Exercise prompt >> Write out the data exactly from its first line onward, ending with the line in which "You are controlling" appears.

Information shown >>
# # # # # # #
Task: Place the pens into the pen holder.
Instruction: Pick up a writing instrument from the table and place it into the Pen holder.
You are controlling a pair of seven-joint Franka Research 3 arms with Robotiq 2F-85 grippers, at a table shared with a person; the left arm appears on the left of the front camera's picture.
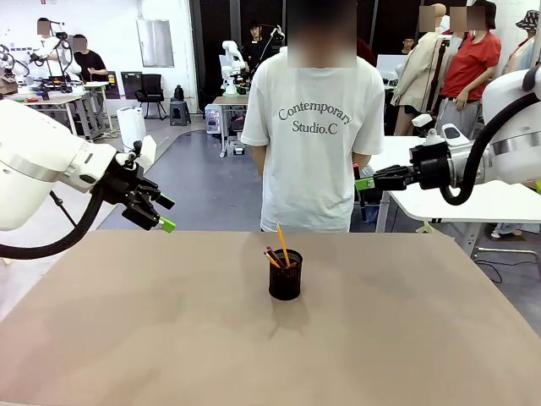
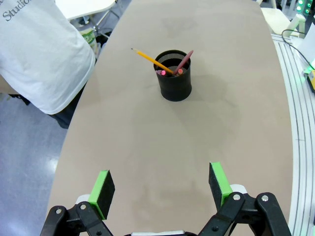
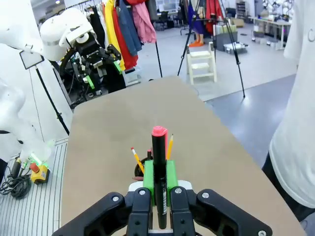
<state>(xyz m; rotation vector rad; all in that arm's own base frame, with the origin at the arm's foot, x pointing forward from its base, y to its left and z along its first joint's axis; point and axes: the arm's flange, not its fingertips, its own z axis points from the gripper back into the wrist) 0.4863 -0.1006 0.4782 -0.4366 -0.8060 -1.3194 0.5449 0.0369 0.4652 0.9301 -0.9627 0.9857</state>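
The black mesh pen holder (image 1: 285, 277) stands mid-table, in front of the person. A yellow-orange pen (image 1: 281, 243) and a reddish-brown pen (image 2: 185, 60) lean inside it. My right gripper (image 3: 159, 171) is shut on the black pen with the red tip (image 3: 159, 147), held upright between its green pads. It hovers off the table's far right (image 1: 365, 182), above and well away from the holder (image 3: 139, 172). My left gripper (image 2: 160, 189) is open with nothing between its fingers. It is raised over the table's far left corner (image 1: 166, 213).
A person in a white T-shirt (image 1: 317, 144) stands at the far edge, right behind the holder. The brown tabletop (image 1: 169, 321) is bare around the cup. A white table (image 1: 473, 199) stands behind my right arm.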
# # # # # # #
Answer >>
Task: Place the pens into the pen holder.
Instruction: Pick up a writing instrument from the table and place it into the Pen holder.
You are controlling a pair of seven-joint Franka Research 3 arms with Robotiq 2F-85 grippers, at a table shared with a person; the left arm appears on the left of the front camera's picture.

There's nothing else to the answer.